Applications Implementing a Regular Expression Flavor

  • AceText: Version 2 and later use the JGsoft engine. Version 1 did not support regular expressions at all.
  • awk: The awk UNIX tool and programming language uses POSIX ERE.
  • C#: As a .NET programming language, C# can use the System.Text.RegularExpressions classes, listed as ".NET" below.
  • Delphi for .NET: As a .NET programming language, the .NET version of Delphi can use the System.Text.RegularExpressions classes, listed as ".NET" below.
  • Delphi for Win32: Delphi for Win32 does not have built-in regular expression support. Many free PCRE wrappers are available.
  • EditPad Pro: Version 6 and later use the JGsoft engine. Earlier versions used PCRE, without Unicode support.
  • egrep: The traditional UNIX egrep command uses the "POSIX ERE" flavor, though not all implementations fully adhere to the standard. Linux usually ships with the GNU implementation, which use "GNU ERE".
  • grep: The traditional UNIX grep command uses the "POSIX BRE" flavor, though not all implementations fully adhere to the standard. Linux usually ships with the GNU implementation, which use "GNU BRE".
  • Emacs: The GNU implementation of this classic UNIX text editor uses the "GNU ERE" flavor, except that POSIX classes, collations and equivalences are not supported.
  • Java: The regex flavor of the java.util.regex package is listed as "Java" in the table below.
  • JavaScript: JavaScript's regex flavor is listed as "ECMA" in the table below.
  • MySQL: MySQL uses POSIX Extended Regular Expressions, listed as "POSIX ERE" in the table below.
  • Oracle: Oracle Database 10g implements POSIX Extended Regular Expressions, listed as "POSIX ERE" in the table below. Oracle supports backreferences \1 through \9, though these are not part of the POSIX ERE standard.
  • Perl: Perl's regex flavor is listed as "Perl" in the table below.

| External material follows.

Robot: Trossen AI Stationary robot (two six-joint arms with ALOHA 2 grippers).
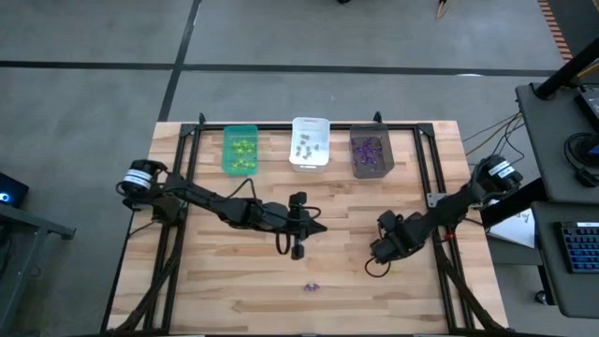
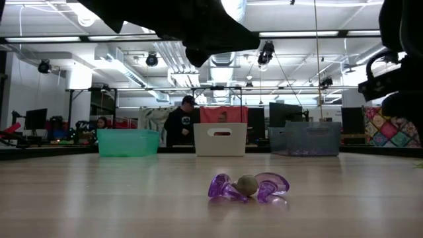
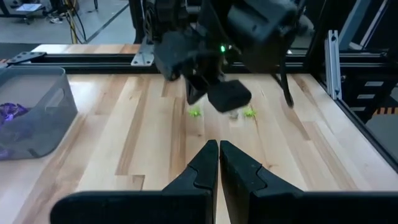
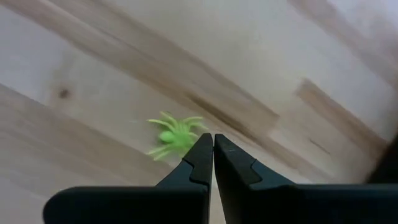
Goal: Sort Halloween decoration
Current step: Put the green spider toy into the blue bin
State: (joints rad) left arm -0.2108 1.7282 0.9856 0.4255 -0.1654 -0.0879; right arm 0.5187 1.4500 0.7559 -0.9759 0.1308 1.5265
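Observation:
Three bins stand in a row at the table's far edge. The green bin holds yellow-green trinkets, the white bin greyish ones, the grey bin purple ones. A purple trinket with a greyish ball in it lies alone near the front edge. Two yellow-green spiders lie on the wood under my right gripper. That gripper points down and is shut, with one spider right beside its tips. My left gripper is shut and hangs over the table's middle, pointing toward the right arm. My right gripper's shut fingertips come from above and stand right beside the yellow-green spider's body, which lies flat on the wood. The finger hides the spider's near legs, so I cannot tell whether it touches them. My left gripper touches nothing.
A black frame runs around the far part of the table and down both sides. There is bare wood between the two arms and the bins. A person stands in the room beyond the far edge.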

  • PHP: PHP's ereg functions implement the "POSIX ERE" flavor, while the preg functions implement the "PCRE" flavor.
  • PostgreSQL: PostgreSQL 7.4 and later uses Henry Spencer's "Advanced Regular Expressions" flavor, listed as "Tcl ARE" in the table below. Earlier versions used POSIX Extended Regular Expressions, listed as POSIX ERE.
  • PowerGREP: Version 3 and later use the JGsoft engine. Earlier versions used PCRE, without Unicode support.

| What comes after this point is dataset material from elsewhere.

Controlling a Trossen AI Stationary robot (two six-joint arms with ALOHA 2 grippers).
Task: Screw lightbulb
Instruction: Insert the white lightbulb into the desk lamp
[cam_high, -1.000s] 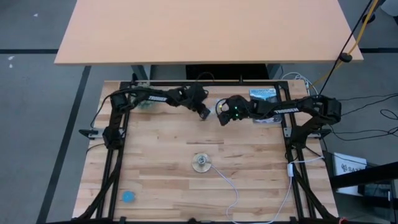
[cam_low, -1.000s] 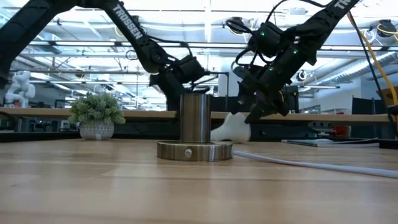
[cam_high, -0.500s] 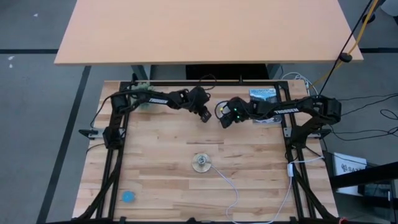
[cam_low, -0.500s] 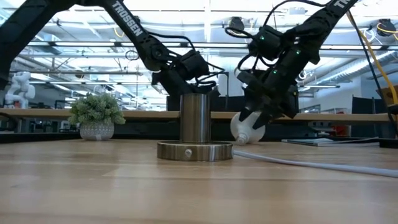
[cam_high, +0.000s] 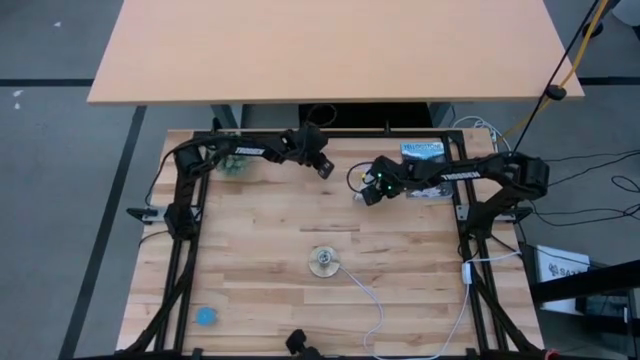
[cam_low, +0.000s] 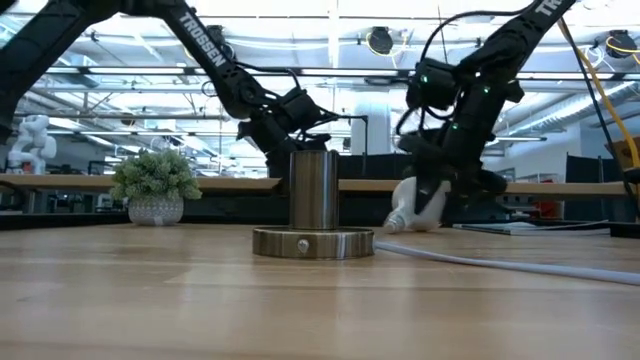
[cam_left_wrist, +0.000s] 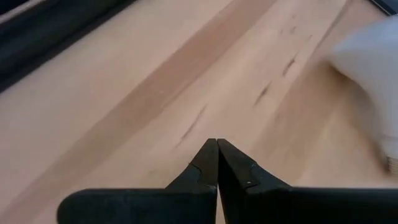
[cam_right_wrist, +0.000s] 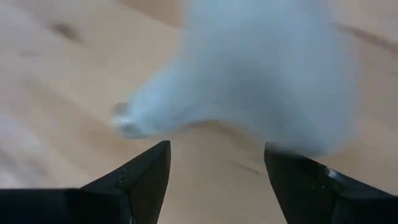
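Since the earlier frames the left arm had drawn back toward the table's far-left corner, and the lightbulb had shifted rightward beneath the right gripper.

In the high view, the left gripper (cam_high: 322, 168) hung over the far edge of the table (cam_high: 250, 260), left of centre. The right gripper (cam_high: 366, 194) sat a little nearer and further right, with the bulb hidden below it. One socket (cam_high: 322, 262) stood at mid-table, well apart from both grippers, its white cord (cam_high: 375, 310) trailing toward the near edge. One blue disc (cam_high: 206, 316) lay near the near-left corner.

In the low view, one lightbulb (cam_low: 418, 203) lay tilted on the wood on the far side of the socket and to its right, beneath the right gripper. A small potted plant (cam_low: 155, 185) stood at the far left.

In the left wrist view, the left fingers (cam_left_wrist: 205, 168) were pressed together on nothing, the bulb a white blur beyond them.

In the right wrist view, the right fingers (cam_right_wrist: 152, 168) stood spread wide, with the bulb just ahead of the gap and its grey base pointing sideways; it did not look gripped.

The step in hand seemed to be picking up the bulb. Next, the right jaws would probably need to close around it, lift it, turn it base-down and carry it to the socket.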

  • PowerShell: PowerShell's built-in -match and -replace operators use the .NET regex flavor. PowerShell can also use the System.Text.RegularExpressions classes directly.
  • Python: Python's regex flavor is listed as "Python" in the table below.
  • R: The regular expression functions in the R language for statistical programming use either the POSIX ERE flavor (default), the PCRE flavor (perl = true) or the POSIX BRE flavor (perl = false, extended = false).
  • REALbasic: REALbasic's RegEx class is a wrapper around PCRE.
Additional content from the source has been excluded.